When this thread started a few months ago, Dish was in the lead IMO, with more basic HD, the new Hopper and Auto-Hop. DirecTV was way behind in terms of basic HD. Fast forward to now, Dish has dropped several channels and gotten sued over auto-hop. And DirecTV has hung on to those same channels and added several more. So they've pulled ahead at the moment. Of course each consistently has advantages over the other (DirecTV sports content for example).

In the mean time I dropped them both and am watching this from the side lines. It will be interesting to see who's ahead a few years from now when I go shopping for a provider again. I think long term, Dish has a lot more liabilities and belligerent management that's going to have a negative impact over all.


----------



## mark40511

Regarding Dish VS Directv (SD), not HD -

I used to have Dish for two years or so before switching to Directv for about three or four years now, and the first thing I noticed is that Directv's SD channels looked better than those on Dish, not that I LOVE watching SD channels, but I did notice this. I'm only bringing this up because someone earlier in the thread (first page I think) had said the opposite! I disagree. Maybe I'm crazy!


----------



## mdavej

mark40511 said:


> Regarding Dish VS Directv (SD), not HD -
> 
> I used to have Dish for two years or so before switching to Directv for about three or four years now, and the first thing I noticed is that Directv's SD channels looked better than those on Dish, not that I LOVE watching SD channels, but I did notice this. I'm only bringing this up because someone earlier in the thread (first page I think) had said the opposite! I disagree. Maybe I'm crazy!
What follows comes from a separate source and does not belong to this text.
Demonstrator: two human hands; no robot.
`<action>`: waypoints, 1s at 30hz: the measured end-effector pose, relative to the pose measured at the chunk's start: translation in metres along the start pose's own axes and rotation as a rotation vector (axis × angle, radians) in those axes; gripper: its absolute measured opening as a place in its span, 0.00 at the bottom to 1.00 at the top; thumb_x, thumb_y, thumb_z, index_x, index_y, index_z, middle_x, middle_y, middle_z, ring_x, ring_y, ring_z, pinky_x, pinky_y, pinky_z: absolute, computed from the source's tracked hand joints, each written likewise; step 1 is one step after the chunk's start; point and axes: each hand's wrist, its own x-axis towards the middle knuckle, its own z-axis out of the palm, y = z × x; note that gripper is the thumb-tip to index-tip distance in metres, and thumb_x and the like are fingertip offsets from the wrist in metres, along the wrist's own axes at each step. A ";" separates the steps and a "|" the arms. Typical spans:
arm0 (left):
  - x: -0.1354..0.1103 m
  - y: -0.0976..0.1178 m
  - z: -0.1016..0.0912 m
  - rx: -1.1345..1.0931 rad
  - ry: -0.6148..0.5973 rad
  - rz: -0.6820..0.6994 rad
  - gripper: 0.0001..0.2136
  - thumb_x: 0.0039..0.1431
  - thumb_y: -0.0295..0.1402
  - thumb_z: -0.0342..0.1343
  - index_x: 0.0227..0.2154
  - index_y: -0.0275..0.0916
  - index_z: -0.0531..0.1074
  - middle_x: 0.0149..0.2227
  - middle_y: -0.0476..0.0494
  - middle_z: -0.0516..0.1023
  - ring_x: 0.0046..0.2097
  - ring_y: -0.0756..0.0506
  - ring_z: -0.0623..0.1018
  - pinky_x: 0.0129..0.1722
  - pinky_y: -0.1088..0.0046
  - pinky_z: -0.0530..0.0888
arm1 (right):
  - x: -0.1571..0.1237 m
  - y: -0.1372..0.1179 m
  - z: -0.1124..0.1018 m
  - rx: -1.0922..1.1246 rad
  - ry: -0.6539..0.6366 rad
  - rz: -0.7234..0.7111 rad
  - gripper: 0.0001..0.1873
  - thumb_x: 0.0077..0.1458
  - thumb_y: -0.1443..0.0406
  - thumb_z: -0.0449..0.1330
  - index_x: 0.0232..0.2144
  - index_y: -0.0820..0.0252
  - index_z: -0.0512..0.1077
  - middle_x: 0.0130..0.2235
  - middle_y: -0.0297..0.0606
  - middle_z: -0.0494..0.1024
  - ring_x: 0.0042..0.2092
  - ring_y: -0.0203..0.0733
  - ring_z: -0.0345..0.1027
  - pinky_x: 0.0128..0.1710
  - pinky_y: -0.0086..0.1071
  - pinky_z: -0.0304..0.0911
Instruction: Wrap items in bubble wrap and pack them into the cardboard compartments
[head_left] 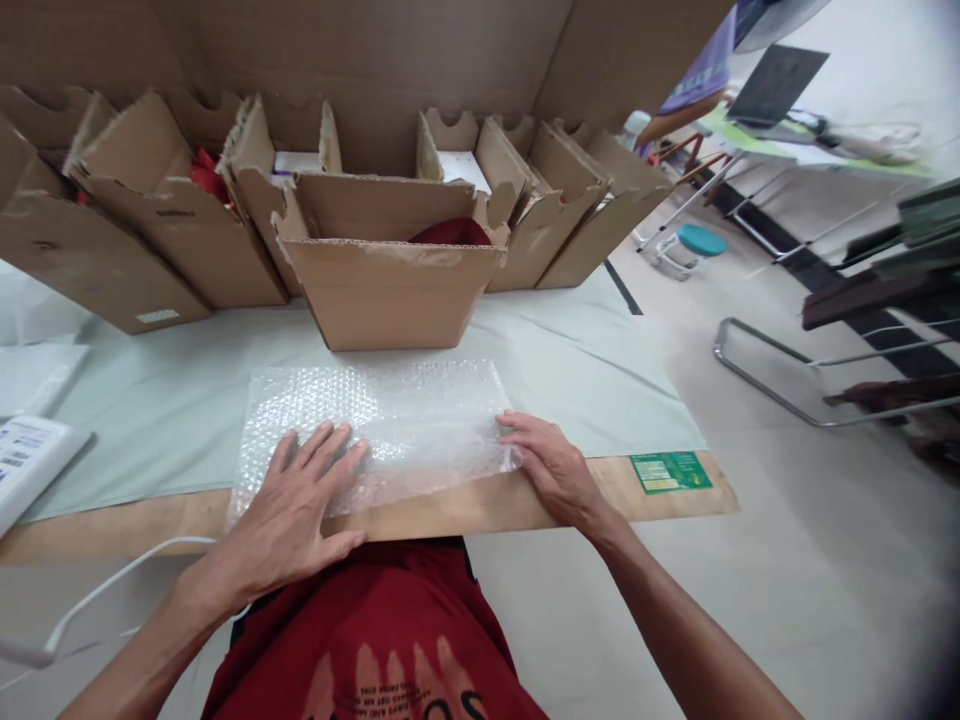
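At the far left, a white device (34, 455) is marked with blue print, too blurred to be read. On the leftmost carton (112, 265) a small white label (157, 316) is borne, and on the next carton (180, 230) a dark line of print; neither is legible. The left hand (292, 505) is laid flat with fingers spread on the left part of the bubble wrap (405, 400); nothing is gripped by it. The wrap is clear and glossy, roughly rectangular, closely dimpled at left and top and smoother toward the lower right. It is spread in front of the central carton (397, 300), across pale green cloth (592, 375) and the bare wooden table edge (487, 505). Below, dark lettering is seen upside down on a red shirt (360, 620); a large S is made out. The wrap's right edge is touched by the right hand's (551, 465) fingers; whether it is pinched cannot be told. Farther right, a green label (671, 472) with a pale yellow panel is stuck to the wood, its text unreadable.
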 end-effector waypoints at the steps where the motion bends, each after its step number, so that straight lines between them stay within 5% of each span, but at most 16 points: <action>1: -0.003 -0.005 -0.004 -0.032 -0.008 -0.013 0.37 0.57 0.43 0.58 0.69 0.43 0.59 0.72 0.36 0.60 0.73 0.31 0.59 0.70 0.39 0.55 | 0.002 -0.003 -0.001 0.101 0.037 0.069 0.13 0.69 0.62 0.53 0.43 0.54 0.78 0.55 0.43 0.82 0.59 0.48 0.74 0.60 0.48 0.68; 4: -0.016 -0.023 -0.018 -0.210 0.046 -0.133 0.29 0.57 0.37 0.54 0.64 0.44 0.67 0.66 0.42 0.72 0.67 0.34 0.70 0.70 0.45 0.60 | 0.008 -0.009 -0.006 0.343 0.104 0.282 0.16 0.68 0.54 0.55 0.40 0.55 0.78 0.49 0.42 0.84 0.51 0.47 0.77 0.54 0.43 0.71; 8: -0.021 -0.035 -0.035 -0.511 0.269 -0.561 0.14 0.60 0.43 0.56 0.45 0.48 0.79 0.50 0.48 0.84 0.55 0.35 0.80 0.62 0.49 0.73 | 0.012 -0.001 -0.007 0.576 0.133 0.491 0.20 0.64 0.47 0.58 0.35 0.57 0.76 0.39 0.41 0.83 0.34 0.43 0.76 0.40 0.40 0.74; 11: -0.010 -0.029 -0.041 -0.701 0.469 -0.824 0.13 0.58 0.48 0.60 0.38 0.46 0.79 0.40 0.47 0.86 0.49 0.35 0.83 0.61 0.47 0.74 | 0.008 0.010 -0.007 0.748 0.117 0.463 0.24 0.61 0.44 0.59 0.45 0.57 0.75 0.45 0.46 0.83 0.45 0.50 0.79 0.45 0.45 0.75; 14: 0.005 -0.021 -0.039 -0.851 0.534 -0.937 0.16 0.55 0.47 0.63 0.41 0.43 0.78 0.37 0.45 0.85 0.45 0.37 0.83 0.57 0.51 0.77 | 0.004 0.013 -0.010 0.774 0.044 0.418 0.35 0.54 0.45 0.66 0.57 0.56 0.69 0.55 0.50 0.79 0.54 0.53 0.76 0.48 0.45 0.74; 19: 0.010 -0.022 -0.027 -0.645 0.437 -0.989 0.13 0.52 0.44 0.61 0.37 0.42 0.79 0.41 0.45 0.84 0.49 0.36 0.81 0.58 0.53 0.74 | 0.013 0.006 -0.008 0.540 0.063 0.547 0.17 0.56 0.55 0.65 0.43 0.58 0.76 0.37 0.38 0.81 0.36 0.42 0.74 0.33 0.34 0.69; 22: 0.008 -0.028 -0.019 -0.401 0.376 -0.945 0.13 0.56 0.45 0.56 0.36 0.42 0.76 0.39 0.44 0.83 0.47 0.35 0.81 0.56 0.51 0.74 | 0.023 0.005 0.000 0.331 0.137 0.518 0.11 0.57 0.56 0.62 0.35 0.58 0.76 0.32 0.35 0.79 0.32 0.40 0.71 0.34 0.34 0.68; 26: 0.010 -0.033 -0.012 -0.130 0.262 -0.786 0.18 0.65 0.47 0.46 0.37 0.40 0.74 0.44 0.34 0.80 0.50 0.31 0.79 0.53 0.49 0.73 | 0.028 0.007 0.007 -0.046 0.155 0.462 0.12 0.58 0.59 0.61 0.41 0.57 0.76 0.33 0.37 0.80 0.34 0.44 0.74 0.40 0.38 0.70; 30: 0.011 -0.036 -0.017 -0.012 0.199 -0.800 0.26 0.66 0.51 0.46 0.55 0.36 0.70 0.49 0.29 0.77 0.54 0.26 0.77 0.50 0.44 0.73 | 0.030 0.013 0.005 -0.294 0.143 0.372 0.21 0.58 0.58 0.61 0.51 0.60 0.75 0.41 0.44 0.81 0.38 0.48 0.74 0.43 0.42 0.71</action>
Hmm... I'm with the earlier poster. I found Dish SD much better than DirecTV. In my experience DirecTV has the worst SD I've ever seen. That includes cable, youtube and kinetoscope. Maybe there was a problem with your particular receiver.


----------



## lparsons21

mdavej said:


> Hmm... I'm with the earlier poster. I found Dish SD much better than DirecTV. In my experience DirecTV has the worst SD I've ever seen. That includes cable, youtube and kinetoscope. Maybe there was a problem with your particular receiver.
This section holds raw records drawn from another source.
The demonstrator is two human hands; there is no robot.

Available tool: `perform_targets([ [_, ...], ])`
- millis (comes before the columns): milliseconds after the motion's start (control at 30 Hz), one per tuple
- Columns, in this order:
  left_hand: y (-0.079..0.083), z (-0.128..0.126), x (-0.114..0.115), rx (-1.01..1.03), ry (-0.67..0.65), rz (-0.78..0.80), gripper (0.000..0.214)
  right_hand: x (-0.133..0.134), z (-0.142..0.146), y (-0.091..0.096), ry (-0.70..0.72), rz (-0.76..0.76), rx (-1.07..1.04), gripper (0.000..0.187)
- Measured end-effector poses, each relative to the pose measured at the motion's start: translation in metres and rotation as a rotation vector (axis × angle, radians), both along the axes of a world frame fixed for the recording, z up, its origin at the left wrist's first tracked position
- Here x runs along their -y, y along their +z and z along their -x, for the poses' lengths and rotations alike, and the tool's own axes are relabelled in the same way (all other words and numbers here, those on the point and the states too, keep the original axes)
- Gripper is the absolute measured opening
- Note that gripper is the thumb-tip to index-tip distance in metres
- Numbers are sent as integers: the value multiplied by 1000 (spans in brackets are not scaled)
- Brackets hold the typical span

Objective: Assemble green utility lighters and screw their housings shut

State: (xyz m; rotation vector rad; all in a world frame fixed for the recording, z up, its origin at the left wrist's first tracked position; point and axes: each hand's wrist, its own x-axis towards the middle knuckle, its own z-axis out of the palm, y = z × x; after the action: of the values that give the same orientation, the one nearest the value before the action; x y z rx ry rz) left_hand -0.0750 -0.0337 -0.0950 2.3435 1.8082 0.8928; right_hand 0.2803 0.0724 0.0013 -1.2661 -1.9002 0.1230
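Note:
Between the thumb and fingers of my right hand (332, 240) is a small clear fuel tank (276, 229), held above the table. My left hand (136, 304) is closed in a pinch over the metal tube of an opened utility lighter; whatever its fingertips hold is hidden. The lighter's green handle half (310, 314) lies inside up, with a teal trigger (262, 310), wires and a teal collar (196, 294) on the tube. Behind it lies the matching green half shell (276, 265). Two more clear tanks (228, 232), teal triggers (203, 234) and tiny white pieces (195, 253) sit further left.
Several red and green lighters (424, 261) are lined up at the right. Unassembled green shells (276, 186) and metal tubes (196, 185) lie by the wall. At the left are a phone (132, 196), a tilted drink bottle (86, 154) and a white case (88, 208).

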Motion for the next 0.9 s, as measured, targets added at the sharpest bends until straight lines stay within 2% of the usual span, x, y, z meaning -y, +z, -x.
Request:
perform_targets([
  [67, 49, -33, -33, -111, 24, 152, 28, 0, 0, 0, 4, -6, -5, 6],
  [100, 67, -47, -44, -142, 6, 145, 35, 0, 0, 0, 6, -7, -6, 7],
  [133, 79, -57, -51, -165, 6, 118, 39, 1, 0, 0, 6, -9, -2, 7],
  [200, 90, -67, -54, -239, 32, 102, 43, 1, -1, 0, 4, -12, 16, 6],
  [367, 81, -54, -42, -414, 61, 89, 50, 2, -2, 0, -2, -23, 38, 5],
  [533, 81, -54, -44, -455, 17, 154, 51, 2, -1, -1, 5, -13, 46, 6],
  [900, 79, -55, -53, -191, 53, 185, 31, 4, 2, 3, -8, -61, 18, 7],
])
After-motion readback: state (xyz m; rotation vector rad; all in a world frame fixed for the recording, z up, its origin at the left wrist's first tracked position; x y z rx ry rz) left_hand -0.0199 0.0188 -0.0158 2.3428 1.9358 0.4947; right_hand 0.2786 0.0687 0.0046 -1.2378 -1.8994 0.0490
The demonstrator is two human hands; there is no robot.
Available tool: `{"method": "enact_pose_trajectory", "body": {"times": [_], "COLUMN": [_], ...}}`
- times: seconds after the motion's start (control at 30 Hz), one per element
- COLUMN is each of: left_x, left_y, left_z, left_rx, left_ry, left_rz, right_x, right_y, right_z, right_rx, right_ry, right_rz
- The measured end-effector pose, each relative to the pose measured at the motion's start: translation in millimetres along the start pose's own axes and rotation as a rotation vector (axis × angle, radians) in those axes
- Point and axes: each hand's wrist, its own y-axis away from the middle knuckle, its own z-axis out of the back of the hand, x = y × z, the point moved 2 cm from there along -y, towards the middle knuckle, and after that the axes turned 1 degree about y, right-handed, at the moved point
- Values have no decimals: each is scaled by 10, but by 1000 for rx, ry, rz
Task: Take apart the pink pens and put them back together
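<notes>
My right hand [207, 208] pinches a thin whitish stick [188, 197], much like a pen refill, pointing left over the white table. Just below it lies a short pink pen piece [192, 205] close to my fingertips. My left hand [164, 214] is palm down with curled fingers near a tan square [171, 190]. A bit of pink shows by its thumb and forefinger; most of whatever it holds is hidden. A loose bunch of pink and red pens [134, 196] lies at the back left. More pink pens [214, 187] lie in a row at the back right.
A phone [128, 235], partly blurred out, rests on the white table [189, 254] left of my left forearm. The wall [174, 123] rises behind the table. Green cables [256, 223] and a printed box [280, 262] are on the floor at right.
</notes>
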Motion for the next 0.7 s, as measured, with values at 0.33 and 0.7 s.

I'd agree that Dish's SD is better on the western arc, and much better on the eastern arc.

I've had both, have DirecTV now and actively avoid watching anything in SD with D*! Of course, sometimes I have to force myself 'cause something in SD will just grab my attention, but it doesn't happen often nor with regularity. :lol:


----------



## fleckrj

mdavej said:


> Hmm... I'm with the earlier poster. I found Dish SD much better than DirecTV. In my experience DirecTV has the worst SD I've ever seen. That includes cable, youtube and kinetoscope. Maybe there was a problem with your particular receiver.


I have not seen Dish SD lately, but DirecTV's SD is nowhere near what it used to be. When I first got DirecTV in 1999, no one had HD. DirecTV's SD picture was as good as DVD, slightly better than Dish, and far better than TWC. Since HD was rolled out and more and more SD channels were added, the SD picture quality on DirecTV has taken a nose dive. There are a few channels on DirecTV where the picture quality is decent, but most of them are worse than VHS.
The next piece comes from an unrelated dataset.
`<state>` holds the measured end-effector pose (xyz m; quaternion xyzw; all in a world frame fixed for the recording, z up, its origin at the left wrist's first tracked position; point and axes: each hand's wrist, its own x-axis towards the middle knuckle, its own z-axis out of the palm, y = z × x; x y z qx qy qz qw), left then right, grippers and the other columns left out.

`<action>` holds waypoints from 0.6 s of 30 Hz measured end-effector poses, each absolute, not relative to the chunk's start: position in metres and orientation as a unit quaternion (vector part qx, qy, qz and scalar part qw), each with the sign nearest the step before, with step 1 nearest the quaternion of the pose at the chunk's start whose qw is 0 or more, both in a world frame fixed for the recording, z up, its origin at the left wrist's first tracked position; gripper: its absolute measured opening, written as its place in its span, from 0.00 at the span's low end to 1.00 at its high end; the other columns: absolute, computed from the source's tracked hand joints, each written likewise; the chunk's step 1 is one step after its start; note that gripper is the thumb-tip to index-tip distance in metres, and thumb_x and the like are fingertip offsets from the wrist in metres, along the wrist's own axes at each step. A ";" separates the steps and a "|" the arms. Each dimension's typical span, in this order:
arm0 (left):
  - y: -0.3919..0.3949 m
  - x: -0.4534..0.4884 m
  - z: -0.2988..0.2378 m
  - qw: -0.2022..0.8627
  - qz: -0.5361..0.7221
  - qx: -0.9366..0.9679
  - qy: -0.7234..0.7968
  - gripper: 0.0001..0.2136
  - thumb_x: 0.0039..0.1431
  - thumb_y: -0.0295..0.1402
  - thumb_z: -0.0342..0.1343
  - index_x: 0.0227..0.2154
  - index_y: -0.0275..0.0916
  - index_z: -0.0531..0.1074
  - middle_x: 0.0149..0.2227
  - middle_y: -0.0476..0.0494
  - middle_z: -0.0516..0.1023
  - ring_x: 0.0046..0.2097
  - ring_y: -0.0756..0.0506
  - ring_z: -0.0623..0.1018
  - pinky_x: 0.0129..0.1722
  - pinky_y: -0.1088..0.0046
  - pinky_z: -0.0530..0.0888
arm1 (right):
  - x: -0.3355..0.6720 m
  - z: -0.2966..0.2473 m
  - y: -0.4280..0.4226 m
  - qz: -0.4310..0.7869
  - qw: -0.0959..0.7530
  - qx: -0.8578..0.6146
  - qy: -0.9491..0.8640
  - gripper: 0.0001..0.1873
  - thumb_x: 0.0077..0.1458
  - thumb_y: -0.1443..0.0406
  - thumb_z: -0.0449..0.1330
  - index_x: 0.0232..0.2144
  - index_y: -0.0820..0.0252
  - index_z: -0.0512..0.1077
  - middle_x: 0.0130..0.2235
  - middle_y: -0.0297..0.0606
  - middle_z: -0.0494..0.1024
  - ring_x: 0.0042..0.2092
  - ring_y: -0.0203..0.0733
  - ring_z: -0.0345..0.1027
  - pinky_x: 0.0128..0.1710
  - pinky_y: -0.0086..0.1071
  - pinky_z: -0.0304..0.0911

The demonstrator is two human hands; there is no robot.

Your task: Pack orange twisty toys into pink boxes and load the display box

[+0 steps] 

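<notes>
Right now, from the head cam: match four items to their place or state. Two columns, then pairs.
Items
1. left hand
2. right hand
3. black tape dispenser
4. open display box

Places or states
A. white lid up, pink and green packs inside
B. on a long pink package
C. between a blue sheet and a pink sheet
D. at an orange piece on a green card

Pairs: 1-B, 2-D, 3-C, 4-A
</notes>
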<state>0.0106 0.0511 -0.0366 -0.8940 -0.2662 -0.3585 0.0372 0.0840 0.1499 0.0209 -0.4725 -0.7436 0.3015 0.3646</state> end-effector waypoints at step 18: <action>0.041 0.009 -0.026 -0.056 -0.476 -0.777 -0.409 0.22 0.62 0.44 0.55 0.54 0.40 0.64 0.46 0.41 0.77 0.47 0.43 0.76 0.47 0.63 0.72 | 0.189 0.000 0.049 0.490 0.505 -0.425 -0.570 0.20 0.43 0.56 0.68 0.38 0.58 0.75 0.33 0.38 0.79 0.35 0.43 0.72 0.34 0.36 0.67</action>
That said, there are only two channels that I watch on DirecTV that are not in HD. Dish does not have one of those in HD, either, and my local TWC does not have one of those in SD or HD. Many channels I watch are not available on Dish, so for me, DirecTV is the only choice.


----------



## rapidturtle

I just came over from Dish last month, and as of now am a very happy D* customer. It just seems to me that Dish is always loosing a channel, and they tend to not get quite a few of them back. I am in the NY area, and they got rid of all of the NY RSN's while I was with them, with no reduction in my bill. The way they are treating the whole AMC deal was the final straw for me. We the customers are being used as pawns in their lawsuit, so I decided to switch then.


----------



## mdavej

rapidturtle said:


> I just came over from Dish last month, and as of now am a very happy D* customer. It just seems to me that Dish is always loosing a channel, and they tend to not get quite a few of them back. I am in the NY area, and they got rid of all of the NY RSN's while I was with them, with no reduction in my bill. The way they are treating the whole AMC deal was the final straw for me. We the customers are being used as pawns in their lawsuit, so I decided to switch then.


+1
Dropping AMC was the final straw for me too. But DirecTV is still missing too much content, so I had no choice but to go back to cable (my son loves G4, one of the few channels DirecTV has ever dropped entirely). I'm happy to see all the HD DirecTV has been adding lately, while Dish continues to drop channels.


----------



## tonyd79

A bit of a side track on SD. Directv's SD is generally poor. It is limited for bandwidth. However, the way to make some of it watchable for me is to use native, allow 480i and set the view to original format. That eliminates any scaling at all by the receiver, which does it very poorly. I've seen a big improvement when doing that. Still not good (and compared to fios, which I have, it is much worse) but for some watching, not revolting.


----------



## fleckrj

tonyd79 said:


> A bit of a side track on SD. Directv's SD is generally poor. It is limited for bandwidth. However, the way to make some of it watchable for me is to use native, allow 480i and set the view to original format. That eliminates any scaling at all by the receiver, which does it very poorly. I've seen a big improvement when doing that. Still not good (and compared to fios, which I have, it is much worse) but for some watching, not revolting.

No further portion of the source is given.